*** Opening of Data excerpt ***

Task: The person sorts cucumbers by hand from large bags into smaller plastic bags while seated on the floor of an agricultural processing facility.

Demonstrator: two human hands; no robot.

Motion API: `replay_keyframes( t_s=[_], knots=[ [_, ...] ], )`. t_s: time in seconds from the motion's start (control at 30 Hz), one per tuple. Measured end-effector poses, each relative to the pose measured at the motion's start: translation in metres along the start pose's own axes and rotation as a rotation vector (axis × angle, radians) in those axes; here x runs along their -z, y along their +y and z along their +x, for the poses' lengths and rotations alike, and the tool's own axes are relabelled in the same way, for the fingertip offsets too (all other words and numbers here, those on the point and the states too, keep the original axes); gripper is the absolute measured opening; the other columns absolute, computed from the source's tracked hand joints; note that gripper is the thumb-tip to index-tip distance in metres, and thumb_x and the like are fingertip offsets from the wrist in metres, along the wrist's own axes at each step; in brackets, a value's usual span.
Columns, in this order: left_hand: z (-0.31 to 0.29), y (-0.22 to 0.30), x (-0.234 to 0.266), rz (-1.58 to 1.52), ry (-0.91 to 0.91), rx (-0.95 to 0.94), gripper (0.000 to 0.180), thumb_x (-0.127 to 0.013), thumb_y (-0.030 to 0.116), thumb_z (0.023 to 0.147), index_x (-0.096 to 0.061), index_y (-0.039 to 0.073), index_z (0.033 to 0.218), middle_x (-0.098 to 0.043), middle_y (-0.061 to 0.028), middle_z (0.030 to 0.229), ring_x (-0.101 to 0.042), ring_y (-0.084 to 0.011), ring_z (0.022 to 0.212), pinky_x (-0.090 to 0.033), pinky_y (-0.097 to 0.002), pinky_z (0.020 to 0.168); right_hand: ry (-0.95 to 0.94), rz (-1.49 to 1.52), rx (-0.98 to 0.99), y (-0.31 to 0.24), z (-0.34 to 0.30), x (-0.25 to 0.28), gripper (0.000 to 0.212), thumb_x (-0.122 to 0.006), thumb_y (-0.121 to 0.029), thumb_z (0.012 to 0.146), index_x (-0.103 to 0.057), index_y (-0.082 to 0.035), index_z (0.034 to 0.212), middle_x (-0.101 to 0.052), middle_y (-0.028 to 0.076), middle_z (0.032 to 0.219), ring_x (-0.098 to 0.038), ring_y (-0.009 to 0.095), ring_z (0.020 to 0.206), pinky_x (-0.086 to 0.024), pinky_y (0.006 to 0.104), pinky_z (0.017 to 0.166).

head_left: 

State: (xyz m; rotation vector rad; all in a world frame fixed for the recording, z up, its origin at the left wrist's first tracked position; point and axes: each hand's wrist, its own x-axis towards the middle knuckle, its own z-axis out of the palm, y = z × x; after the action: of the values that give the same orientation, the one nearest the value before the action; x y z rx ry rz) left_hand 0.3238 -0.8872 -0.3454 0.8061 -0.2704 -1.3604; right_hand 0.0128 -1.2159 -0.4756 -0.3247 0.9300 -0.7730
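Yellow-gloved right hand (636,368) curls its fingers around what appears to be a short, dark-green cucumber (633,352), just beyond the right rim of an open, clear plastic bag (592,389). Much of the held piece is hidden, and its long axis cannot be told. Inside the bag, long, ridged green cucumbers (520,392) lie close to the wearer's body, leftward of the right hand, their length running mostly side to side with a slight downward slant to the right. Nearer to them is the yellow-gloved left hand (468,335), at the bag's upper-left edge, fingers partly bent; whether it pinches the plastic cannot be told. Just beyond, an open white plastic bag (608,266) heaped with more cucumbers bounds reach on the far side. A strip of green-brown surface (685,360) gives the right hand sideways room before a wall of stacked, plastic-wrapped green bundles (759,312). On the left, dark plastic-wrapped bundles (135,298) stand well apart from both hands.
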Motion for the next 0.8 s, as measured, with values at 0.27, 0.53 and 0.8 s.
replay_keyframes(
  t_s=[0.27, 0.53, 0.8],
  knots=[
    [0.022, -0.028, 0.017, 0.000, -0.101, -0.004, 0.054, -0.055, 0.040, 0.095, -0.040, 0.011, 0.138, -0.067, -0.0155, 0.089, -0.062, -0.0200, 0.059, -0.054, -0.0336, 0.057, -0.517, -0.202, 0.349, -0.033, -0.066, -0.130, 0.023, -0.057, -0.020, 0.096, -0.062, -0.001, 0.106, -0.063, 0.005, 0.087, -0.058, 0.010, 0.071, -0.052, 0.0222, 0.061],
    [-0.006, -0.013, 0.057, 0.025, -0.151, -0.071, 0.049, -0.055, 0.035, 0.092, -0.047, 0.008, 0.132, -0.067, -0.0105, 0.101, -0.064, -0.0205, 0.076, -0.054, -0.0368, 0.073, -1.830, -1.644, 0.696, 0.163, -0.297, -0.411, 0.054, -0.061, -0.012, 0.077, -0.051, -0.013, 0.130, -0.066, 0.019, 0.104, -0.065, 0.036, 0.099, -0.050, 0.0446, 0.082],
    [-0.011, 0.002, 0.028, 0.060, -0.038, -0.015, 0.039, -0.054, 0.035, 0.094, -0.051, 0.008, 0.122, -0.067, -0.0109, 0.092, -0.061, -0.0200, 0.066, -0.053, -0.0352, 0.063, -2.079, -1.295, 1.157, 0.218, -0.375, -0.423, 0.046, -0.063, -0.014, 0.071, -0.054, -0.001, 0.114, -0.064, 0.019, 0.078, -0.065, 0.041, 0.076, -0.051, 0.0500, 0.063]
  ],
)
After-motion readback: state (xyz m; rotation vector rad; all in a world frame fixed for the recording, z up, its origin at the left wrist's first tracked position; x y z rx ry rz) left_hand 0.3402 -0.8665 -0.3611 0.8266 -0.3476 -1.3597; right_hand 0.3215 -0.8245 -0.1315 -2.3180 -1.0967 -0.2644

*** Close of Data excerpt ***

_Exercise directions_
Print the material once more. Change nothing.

_Your solution_
Task: The person sorts cucumbers by hand from large bags into smaller plastic bags while seated on the floor of an agricultural processing facility.

Demonstrator: two human hands; no robot.

Motion API: `replay_keyframes( t_s=[_], knots=[ [_, ...] ], )`. t_s: time in seconds from the motion's start (control at 30 Hz), one per tuple. Measured end-effector poses, each relative to the pose measured at the motion's start: translation in metres along the start pose's own axes and rotation as a rotation vector (axis × angle, radians) in those axes; here x runs along their -z, y along their +y and z along their +x, for the poses' lengths and rotations alike, and the tool's own axes are relabelled in the same way, for the fingertip offsets too (all other words and numbers here, those on the point and the states too, keep the original axes); gripper is the absolute measured opening; the other columns absolute, computed from the source's tracked hand joints; note that gripper is the thumb-tip to index-tip distance in metres, and thumb_x and the like are fingertip offsets from the wrist in metres, along the wrist's own axes at each step; in brackets, a value's usual span.
Columns, in this order: left_hand: z (-0.31 to 0.29), y (-0.22 to 0.30), x (-0.234 to 0.266), rz (-1.58 to 1.52), ry (-0.91 to 0.91), rx (-0.95 to 0.94), gripper (0.000 to 0.180), thumb_x (-0.127 to 0.013), thumb_y (-0.030 to 0.116), thumb_z (0.023 to 0.147), index_x (-0.096 to 0.061), index_y (-0.039 to 0.073), index_z (0.033 to 0.218), middle_x (-0.098 to 0.043), middle_y (-0.061 to 0.028), middle_z (0.030 to 0.229), ring_x (-0.101 to 0.042), ring_y (-0.084 to 0.011), ring_z (0.022 to 0.212), pinky_x (-0.090 to 0.033), pinky_y (-0.097 to 0.002), pinky_z (0.020 to 0.168); right_hand: ry (-0.95 to 0.94), rz (-1.49 to 1.52), rx (-0.98 to 0.99), y (-0.31 to 0.24), z (-0.34 to 0.30), x (-0.25 to 0.28), gripper (0.000 to 0.212), thumb_x (-0.122 to 0.006), thumb_y (-0.121 to 0.029), thumb_z (0.012 to 0.146), index_x (-0.103 to 0.057), index_y (-0.082 to 0.035), index_z (0.034 to 0.212), middle_x (-0.101 to 0.052), middle_y (-0.028 to 0.076), middle_z (0.032 to 0.219), ring_x (-0.098 to 0.038), ring_y (-0.009 to 0.095), ring_z (0.020 to 0.206), pinky_x (-0.086 to 0.024), pinky_y (0.006 to 0.104), pinky_z (0.017 to 0.166).

head_left: 

State: (xyz m; rotation vector rad; all in a world frame fixed for the recording, z up, its origin at the left wrist's first tracked position; point and axes: each hand's wrist, its own x-axis towards the middle knuckle, its own z-axis out of the palm, y = z × x; after the action: of the values that give the same orientation, the one nearest the value before the action; x y z rx ry rz) left_hand 0.3238 -0.8872 -0.3454 0.8061 -0.2704 -1.3604; right_hand 0.0128 -1.2159 -0.4756 -0.3247 0.9300 -0.7730
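Yellow-gloved right hand (636,368) curls its fingers around what appears to be a short, dark-green cucumber (633,352), just beyond the right rim of an open, clear plastic bag (592,389). Much of the held piece is hidden, and its long axis cannot be told. Inside the bag, long, ridged green cucumbers (520,392) lie close to the wearer's body, leftward of the right hand, their length running mostly side to side with a slight downward slant to the right. Nearer to them is the yellow-gloved left hand (468,335), at the bag's upper-left edge, fingers partly bent; whether it pinches the plastic cannot be told. Just beyond, an open white plastic bag (608,266) heaped with more cucumbers bounds reach on the far side. A strip of green-brown surface (685,360) gives the right hand sideways room before a wall of stacked, plastic-wrapped green bundles (759,312). On the left, dark plastic-wrapped bundles (135,298) stand well apart from both hands.
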Motion for the next 0.8 s, as measured, with values at 0.27, 0.53 and 0.8 s.
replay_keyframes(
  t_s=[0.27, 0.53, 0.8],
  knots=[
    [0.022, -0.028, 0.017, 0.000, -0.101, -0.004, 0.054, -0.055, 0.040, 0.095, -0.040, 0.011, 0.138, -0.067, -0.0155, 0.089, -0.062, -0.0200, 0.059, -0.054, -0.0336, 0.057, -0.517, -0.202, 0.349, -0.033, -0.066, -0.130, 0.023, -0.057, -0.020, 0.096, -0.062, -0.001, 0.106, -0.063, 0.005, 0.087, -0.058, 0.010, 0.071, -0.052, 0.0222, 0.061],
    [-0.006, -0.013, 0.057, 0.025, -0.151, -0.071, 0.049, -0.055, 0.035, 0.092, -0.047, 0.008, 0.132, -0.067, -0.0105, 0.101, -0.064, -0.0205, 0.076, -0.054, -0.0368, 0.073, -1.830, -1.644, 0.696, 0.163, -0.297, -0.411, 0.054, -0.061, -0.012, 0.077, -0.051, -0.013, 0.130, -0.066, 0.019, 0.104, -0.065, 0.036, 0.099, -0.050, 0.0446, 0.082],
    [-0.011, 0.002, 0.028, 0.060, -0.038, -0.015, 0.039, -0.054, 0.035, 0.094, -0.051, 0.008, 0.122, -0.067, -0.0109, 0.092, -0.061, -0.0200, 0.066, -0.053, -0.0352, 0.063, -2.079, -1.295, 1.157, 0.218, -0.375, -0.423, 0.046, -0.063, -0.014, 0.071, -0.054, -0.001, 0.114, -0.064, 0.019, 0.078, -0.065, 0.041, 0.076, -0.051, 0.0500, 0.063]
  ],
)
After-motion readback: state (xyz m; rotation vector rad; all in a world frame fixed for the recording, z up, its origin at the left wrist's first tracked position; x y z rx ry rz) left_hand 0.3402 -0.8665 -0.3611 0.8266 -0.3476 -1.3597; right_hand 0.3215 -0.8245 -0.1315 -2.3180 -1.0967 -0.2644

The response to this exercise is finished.